Visions of the future?

An old woman sits out on her deck, face drinking in the soft morning sun. A little pixie of a child – Her granddaughter? Her great-granddaughter perhaps? – sits on her lap, running nimble fingers through the old woman’s halo of curly hair. They smile at each other and lean in for butterfly kisses – eyelash to cheek, cheek to eyelash, tenderness to tenderness. ‘Tell me a story Gee-gee! Tell me a story!’ implores the little one. The old woman lets out an exaggerated sigh, but her eyes sparkle as she says ‘Let me guess, the one about the lost princess?’ ‘Yes! Yes! Yes!’ the little one squeals.

The old woman begins, as all good stories begin, with…

‘Once upon a time, there was a beautiful princess…’

‘Tell it all Gee-gee, tell it all.’

‘OK poppet, I’ll tell it all.’

I watch these two, and I know that that old woman is me. She looks happy and healthy and surrounded by love, and she sits on the wings of a beautiful home.

I want to run to her and ask her ‘How does the story of the lost princess go? It’s the story of me, of us, isn’t it? What happens when the princess gets to 27 and 3/4? How does she make it through that bit? Does her inheritance come through in time for her to make the next credit card repayment? When does she find a part time job? Where? Where does she move to exactly? Who with? When does she meet her future husband? When are her body’s cries to be caressed, to be lovingly, thoroughly possessed, finally answered?’

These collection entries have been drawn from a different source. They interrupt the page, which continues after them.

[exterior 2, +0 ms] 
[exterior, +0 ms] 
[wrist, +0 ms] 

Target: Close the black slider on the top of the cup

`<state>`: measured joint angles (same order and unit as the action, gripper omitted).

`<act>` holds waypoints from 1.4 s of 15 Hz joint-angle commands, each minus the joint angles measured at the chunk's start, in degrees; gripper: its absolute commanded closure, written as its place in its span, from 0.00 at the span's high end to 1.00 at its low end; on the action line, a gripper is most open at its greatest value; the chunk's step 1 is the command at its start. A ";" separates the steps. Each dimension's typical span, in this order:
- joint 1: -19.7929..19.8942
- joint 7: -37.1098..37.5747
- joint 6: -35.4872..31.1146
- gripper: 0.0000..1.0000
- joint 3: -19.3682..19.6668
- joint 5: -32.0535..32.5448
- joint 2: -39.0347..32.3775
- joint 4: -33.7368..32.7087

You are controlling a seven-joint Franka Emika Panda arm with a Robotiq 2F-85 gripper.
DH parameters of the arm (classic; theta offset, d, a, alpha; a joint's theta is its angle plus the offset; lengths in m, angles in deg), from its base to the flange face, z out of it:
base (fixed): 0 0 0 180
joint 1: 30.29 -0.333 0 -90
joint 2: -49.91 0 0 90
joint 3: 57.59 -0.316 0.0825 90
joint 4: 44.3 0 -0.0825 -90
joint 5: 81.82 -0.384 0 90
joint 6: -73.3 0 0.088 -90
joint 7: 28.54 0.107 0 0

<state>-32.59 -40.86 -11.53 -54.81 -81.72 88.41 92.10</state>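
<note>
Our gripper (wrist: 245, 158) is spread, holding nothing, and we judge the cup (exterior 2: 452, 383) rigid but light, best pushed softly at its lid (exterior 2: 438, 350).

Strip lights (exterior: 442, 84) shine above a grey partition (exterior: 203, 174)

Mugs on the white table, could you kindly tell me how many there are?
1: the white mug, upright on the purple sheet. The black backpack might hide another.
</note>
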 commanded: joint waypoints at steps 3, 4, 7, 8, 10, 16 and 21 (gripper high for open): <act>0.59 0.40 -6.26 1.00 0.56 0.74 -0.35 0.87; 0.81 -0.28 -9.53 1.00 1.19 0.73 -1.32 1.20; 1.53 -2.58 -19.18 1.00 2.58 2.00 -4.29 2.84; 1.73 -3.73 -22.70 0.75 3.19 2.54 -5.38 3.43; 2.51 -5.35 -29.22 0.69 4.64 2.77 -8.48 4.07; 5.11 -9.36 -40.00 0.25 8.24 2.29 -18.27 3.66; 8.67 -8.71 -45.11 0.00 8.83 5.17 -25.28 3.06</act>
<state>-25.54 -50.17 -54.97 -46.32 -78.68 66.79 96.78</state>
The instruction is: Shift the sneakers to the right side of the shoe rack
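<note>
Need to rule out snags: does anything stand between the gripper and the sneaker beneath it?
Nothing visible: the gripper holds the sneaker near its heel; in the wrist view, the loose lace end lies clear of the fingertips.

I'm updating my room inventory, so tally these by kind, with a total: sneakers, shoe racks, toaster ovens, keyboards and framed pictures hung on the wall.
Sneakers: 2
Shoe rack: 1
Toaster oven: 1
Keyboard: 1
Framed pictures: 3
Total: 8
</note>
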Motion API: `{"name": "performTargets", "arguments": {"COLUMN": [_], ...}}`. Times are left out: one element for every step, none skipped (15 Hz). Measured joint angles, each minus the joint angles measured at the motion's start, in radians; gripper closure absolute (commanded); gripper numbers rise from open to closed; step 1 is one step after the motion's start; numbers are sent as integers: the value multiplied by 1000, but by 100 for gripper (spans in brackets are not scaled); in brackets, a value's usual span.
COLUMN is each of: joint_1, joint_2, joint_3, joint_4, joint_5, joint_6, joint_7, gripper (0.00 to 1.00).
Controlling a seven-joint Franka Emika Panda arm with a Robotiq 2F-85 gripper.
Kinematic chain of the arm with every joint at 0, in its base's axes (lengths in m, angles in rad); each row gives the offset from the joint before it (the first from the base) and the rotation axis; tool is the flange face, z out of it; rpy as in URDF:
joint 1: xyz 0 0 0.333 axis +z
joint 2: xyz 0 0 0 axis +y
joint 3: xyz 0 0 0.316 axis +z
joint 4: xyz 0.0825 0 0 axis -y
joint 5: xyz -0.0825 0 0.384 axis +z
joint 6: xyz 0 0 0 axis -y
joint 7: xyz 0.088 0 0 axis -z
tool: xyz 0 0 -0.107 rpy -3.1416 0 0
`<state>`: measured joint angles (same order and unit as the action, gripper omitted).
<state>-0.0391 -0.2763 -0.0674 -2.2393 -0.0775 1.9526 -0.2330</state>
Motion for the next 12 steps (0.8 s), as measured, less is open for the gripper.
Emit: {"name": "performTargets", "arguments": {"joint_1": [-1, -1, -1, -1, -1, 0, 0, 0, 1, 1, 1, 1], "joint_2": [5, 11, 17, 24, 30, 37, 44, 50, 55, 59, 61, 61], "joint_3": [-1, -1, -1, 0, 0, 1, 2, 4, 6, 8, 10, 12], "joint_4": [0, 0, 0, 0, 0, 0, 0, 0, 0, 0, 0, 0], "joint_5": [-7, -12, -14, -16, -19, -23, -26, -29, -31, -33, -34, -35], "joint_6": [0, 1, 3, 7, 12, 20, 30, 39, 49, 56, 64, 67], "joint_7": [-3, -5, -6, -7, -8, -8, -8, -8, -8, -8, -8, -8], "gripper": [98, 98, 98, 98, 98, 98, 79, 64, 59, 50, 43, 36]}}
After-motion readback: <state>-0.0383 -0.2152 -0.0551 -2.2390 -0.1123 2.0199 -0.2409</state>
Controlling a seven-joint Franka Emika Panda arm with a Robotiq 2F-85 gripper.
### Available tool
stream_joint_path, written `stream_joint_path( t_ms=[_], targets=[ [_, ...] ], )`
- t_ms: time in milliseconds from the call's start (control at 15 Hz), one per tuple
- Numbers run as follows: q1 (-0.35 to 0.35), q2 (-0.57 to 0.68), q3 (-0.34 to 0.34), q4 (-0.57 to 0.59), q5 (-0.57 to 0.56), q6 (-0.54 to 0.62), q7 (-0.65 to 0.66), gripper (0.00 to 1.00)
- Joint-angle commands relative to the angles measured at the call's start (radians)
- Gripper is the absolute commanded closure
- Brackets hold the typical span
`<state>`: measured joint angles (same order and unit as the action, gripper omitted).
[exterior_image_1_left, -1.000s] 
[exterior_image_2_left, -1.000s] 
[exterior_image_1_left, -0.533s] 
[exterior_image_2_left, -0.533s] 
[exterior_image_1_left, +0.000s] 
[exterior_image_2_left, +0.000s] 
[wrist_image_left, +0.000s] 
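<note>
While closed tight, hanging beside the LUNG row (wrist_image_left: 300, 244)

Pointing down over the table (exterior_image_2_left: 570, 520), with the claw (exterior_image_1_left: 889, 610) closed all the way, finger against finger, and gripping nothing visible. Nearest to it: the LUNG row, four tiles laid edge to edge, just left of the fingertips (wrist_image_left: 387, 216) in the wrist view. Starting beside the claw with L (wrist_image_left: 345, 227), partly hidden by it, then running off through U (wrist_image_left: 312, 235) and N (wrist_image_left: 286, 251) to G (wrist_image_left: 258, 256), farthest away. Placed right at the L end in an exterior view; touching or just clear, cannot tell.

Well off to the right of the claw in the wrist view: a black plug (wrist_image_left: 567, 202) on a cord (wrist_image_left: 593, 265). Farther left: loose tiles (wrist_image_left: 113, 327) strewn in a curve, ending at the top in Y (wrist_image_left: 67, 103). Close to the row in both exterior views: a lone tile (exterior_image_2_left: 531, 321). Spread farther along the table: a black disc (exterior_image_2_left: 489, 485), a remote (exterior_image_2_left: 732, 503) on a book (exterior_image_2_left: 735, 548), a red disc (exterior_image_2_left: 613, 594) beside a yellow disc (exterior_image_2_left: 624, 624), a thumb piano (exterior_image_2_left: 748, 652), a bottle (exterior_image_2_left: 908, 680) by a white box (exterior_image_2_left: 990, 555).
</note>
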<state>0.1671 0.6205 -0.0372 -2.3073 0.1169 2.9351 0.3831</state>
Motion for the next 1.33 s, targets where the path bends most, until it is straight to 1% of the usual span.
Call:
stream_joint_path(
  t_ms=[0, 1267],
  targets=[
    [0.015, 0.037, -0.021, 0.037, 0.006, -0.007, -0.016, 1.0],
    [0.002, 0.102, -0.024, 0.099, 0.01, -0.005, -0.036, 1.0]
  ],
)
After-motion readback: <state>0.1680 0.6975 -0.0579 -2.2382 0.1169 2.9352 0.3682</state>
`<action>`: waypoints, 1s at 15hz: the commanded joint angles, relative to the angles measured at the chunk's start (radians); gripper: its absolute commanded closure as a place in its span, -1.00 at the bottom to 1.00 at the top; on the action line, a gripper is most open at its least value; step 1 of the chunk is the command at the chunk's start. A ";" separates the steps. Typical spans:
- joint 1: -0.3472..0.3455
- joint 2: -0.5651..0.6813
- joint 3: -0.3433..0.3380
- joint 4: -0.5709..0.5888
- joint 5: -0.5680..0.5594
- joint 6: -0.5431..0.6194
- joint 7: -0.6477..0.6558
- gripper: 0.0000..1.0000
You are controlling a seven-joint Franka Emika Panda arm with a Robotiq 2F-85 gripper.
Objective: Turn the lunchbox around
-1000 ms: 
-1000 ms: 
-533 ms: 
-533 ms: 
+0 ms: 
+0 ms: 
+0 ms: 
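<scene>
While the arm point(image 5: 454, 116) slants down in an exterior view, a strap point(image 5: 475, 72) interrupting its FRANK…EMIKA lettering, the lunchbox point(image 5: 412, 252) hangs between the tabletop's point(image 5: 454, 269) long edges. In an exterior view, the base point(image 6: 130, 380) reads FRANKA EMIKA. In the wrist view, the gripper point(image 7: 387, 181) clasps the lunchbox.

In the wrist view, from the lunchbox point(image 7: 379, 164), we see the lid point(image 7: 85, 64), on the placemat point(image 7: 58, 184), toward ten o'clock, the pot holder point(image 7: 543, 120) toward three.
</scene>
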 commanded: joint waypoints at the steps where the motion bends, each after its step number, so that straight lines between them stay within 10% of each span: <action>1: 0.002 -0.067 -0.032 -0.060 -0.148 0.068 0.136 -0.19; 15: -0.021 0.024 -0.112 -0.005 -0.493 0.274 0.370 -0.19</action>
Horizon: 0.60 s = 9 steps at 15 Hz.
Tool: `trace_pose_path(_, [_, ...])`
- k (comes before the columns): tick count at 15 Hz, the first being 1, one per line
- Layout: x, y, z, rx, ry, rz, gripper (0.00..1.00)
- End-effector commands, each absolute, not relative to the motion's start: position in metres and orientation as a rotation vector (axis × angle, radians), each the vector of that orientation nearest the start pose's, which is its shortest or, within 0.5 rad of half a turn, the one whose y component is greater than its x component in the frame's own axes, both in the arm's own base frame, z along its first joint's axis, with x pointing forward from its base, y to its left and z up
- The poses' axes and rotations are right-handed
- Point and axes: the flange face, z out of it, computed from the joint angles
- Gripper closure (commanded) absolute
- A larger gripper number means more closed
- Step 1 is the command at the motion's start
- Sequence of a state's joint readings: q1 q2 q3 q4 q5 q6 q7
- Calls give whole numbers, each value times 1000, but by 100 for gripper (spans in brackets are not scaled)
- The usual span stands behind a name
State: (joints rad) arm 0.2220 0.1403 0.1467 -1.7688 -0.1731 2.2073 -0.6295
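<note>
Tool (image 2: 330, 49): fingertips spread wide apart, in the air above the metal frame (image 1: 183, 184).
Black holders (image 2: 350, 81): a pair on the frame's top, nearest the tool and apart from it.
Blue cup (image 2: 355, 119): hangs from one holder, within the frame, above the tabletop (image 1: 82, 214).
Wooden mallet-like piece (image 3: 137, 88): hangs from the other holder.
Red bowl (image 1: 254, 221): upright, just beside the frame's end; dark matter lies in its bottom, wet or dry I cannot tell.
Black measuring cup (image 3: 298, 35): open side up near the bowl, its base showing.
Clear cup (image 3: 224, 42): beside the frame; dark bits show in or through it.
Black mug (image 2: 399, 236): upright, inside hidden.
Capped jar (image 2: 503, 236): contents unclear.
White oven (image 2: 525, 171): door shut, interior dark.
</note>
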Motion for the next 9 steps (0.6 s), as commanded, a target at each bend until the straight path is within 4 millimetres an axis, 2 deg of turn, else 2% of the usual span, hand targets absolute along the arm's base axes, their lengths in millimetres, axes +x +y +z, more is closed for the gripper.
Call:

‘When? How? Who?’ I want to beg of this old woman who clearly has all of the answers to these questions and even more – answers to questions I haven’t even thought of yet.

I want her to lay a warm finger to my lips and silence even the loudest fears in me with a crystal clear gaze and the reassurance I will only ever really believe from her – ‘Everything will be OK.’ And, as she holds me there, captive and spellbound with that single touch and those piercing blue-green eyes, I fancy that I hear her add a little more – ‘Everything will be better than OK. Everything will be better than even you, my starry-eyed wild child, can imagine.’

I want all of these things from her, sometimes I want them with a thundering so loud that I can barely hear another sound… But as I stand here watching these sweet two, lost in their shared reverie and peaceful storytelling embrace, my feet won’t let me move closer. So planted in this now I stay, cherishing that thought, that vision, filing it away.

Everything will be OK. Everything will be better than OK. Everything will be better than even you, my starry-eyed wild child, can imagine.’